SAN JOSE (CN) - A federal judge denied a request for a temporary restraining order from a company that accuses the American Petroleum Institute of "fracking" its trademark in political ads.

Choose Energy, which that helps people choose energy suppliers, likely won't be able to prove that the lobbying group American Petroleum Institute offers a service that competes with the company, U.S. District Judge Paul Grewal ruled on Oct. 28.

The Trademark Act of 1946 prevents unauthorized use of a trademark if it is used to confuse potential consumers of a commercial transaction.

Choose Energy provides an "online marketplace" for consumers to compare energy suppliers. It calls itself "energy unbiased," and sued the American Petroleum Institute for using the phrase Choose Energy in an ad campaign that backs pro-oil and gas candidates in this year's general election.
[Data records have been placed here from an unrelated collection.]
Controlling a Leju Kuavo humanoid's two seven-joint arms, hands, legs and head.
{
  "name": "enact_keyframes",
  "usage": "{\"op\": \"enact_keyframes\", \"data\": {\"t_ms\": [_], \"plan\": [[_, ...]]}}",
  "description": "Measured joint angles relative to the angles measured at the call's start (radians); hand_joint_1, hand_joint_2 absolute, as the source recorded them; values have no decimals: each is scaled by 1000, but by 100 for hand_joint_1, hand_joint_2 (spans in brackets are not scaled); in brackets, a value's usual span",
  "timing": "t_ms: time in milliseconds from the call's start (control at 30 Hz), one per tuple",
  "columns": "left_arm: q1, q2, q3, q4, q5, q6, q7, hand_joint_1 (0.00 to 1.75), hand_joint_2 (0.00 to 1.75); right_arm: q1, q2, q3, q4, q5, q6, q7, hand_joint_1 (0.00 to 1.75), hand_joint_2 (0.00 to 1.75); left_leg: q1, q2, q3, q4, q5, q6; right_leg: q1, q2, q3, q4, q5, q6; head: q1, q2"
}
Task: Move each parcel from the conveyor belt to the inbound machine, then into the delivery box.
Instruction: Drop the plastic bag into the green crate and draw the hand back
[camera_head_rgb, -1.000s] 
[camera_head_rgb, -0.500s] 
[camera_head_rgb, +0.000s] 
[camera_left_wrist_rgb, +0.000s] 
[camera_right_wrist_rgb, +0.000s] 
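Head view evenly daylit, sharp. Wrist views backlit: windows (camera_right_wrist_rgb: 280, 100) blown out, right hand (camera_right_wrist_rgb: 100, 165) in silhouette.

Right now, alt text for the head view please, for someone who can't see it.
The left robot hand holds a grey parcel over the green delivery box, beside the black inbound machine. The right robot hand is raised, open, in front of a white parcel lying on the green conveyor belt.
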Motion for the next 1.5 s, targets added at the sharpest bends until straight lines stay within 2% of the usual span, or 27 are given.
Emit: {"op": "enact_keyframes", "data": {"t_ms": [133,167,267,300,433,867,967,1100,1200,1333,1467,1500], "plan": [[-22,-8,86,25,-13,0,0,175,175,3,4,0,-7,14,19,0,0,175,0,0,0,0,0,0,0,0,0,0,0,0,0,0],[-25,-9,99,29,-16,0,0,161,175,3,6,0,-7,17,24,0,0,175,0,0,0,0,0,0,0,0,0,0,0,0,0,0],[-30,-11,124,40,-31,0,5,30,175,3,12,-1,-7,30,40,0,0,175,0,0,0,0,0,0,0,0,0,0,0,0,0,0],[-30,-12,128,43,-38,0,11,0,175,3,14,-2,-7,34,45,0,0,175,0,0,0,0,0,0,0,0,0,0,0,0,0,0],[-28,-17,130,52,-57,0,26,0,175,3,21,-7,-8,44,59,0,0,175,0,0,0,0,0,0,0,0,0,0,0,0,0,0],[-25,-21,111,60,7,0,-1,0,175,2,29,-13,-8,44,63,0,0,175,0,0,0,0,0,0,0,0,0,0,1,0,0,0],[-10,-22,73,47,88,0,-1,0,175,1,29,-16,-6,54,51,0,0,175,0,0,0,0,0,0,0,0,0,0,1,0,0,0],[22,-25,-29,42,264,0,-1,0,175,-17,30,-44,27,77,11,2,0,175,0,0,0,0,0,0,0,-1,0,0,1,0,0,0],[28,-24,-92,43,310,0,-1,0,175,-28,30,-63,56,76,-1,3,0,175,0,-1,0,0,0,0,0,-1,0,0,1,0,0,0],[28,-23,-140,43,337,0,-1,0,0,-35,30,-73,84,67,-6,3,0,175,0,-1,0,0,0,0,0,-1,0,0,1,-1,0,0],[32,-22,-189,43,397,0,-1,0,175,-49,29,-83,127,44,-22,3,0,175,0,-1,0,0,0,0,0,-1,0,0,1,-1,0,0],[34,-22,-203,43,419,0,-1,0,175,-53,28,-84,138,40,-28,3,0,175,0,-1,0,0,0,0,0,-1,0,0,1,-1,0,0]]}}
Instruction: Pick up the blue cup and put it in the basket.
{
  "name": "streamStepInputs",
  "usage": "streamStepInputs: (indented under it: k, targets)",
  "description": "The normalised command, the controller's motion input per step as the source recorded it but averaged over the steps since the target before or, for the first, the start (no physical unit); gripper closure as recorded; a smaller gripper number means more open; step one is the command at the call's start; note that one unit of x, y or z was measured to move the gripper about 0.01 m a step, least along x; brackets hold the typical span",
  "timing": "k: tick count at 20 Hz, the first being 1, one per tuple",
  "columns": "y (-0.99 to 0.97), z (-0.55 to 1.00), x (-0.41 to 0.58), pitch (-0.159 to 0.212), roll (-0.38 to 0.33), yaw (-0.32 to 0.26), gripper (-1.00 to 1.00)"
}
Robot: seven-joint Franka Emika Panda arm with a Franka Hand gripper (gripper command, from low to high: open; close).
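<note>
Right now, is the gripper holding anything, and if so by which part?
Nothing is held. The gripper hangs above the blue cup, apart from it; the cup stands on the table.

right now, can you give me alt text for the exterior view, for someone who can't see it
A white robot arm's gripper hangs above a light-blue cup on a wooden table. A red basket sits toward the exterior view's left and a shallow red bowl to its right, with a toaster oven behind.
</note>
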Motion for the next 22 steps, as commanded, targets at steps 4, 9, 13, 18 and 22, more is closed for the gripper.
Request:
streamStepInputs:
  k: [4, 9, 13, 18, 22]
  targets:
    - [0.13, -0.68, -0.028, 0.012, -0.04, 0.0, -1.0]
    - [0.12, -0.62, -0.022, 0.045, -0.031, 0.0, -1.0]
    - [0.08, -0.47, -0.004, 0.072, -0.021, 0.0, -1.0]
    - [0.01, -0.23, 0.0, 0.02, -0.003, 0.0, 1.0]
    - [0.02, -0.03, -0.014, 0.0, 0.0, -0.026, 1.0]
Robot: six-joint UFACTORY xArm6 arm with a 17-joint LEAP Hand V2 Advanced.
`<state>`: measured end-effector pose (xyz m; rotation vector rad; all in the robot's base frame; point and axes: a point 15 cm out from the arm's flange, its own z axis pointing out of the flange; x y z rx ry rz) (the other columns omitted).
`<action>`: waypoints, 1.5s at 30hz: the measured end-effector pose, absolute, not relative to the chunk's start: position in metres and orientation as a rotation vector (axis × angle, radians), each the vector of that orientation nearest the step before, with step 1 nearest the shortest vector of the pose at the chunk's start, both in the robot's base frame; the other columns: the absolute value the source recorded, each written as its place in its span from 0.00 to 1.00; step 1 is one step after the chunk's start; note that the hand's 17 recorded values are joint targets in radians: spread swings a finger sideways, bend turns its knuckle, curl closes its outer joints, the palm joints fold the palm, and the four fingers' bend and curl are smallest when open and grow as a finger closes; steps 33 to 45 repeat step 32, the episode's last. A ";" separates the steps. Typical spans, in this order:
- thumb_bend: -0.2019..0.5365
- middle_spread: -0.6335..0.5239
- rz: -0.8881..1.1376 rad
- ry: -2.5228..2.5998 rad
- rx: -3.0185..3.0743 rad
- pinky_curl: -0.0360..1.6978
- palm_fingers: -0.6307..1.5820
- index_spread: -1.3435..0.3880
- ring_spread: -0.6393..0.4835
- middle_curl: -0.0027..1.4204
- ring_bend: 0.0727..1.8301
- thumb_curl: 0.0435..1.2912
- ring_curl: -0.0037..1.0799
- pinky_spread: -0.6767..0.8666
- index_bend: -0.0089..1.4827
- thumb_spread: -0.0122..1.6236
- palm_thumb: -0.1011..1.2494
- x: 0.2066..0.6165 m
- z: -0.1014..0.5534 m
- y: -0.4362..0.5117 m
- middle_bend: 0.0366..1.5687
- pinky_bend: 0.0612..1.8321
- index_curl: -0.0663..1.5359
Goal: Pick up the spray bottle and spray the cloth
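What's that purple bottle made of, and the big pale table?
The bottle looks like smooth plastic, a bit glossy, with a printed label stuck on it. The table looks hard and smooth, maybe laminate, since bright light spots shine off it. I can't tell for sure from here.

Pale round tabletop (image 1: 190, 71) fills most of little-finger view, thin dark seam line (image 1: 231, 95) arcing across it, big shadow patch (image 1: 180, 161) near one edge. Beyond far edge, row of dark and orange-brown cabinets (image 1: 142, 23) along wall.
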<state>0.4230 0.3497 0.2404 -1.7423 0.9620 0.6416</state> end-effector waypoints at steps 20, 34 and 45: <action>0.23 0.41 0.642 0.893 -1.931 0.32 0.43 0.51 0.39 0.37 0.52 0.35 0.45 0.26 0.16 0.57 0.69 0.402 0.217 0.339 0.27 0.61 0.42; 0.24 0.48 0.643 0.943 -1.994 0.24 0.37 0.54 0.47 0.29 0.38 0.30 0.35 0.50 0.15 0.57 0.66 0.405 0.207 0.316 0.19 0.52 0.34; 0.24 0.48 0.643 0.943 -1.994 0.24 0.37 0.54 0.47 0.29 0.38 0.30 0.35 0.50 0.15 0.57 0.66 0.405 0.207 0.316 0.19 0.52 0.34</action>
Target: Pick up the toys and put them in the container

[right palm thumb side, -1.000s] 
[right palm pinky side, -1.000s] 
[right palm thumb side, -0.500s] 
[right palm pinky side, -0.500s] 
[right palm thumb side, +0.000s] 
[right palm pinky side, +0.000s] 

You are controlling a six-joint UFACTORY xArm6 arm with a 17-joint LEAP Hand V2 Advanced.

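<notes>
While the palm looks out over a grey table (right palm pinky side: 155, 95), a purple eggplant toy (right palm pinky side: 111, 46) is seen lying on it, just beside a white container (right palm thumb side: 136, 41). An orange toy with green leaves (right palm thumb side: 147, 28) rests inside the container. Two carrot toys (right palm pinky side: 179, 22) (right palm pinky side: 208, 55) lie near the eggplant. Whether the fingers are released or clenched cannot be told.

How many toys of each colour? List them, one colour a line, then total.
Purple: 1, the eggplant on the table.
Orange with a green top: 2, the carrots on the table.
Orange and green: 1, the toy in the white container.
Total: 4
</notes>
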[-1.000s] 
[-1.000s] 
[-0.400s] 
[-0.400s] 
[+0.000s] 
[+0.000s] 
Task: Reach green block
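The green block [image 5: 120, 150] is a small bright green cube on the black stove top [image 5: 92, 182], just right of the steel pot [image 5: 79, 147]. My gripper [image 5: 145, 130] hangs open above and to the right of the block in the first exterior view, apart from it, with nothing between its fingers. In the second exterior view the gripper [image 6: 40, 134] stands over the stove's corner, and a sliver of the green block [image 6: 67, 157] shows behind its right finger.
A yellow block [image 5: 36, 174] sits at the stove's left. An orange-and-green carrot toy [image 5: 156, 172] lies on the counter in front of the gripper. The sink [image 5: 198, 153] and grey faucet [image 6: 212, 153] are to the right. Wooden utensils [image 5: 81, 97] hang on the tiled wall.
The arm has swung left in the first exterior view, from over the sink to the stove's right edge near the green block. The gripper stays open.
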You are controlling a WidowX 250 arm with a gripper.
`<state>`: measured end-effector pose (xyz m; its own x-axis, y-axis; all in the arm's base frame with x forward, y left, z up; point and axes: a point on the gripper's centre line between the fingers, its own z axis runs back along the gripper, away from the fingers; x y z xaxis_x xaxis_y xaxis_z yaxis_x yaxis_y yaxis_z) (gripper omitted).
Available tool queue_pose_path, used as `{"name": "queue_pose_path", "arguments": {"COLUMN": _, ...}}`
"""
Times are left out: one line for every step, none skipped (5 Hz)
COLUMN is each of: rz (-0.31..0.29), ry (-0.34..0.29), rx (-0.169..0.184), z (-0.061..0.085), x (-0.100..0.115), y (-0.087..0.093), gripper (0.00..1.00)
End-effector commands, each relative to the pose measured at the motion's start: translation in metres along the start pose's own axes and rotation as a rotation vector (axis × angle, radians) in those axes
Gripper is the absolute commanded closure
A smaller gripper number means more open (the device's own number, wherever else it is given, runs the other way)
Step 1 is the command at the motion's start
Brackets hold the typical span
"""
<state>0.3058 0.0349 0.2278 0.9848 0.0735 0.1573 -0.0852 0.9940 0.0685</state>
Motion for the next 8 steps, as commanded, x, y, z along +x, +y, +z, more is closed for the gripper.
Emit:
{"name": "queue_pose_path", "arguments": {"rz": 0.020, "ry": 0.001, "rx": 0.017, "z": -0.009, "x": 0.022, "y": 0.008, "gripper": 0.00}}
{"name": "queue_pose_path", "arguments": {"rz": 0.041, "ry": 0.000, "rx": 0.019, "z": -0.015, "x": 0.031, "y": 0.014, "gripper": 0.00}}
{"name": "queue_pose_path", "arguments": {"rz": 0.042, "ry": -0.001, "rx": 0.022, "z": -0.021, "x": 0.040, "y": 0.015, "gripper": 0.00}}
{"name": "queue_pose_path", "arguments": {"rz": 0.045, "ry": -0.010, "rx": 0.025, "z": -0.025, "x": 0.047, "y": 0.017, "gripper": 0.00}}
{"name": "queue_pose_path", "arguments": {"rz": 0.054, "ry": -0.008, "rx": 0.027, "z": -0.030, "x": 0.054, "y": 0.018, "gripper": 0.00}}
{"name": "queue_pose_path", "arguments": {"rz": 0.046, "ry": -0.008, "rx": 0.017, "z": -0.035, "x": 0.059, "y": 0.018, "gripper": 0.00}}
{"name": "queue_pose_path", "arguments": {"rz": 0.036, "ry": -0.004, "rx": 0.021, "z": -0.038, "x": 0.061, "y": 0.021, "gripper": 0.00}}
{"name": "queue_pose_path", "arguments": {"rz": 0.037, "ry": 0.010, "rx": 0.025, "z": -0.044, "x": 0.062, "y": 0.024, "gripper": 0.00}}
Choose Energy's website is, while API's is

Grewal found that though the marks are nearly identical, and that "perhaps API should have known better," Choose Energy is "unlikely to succeed on the merits given the lack of competition between the parties and their services."

"API's activities are clear - and undisputedly - political in nature. They are also wholly and completely distinct from the commercial services offered by Choose Energy," Grewal wrote. "There is no world in which API's online political activity might compete with Choose Energy's nonpartisan energy platform."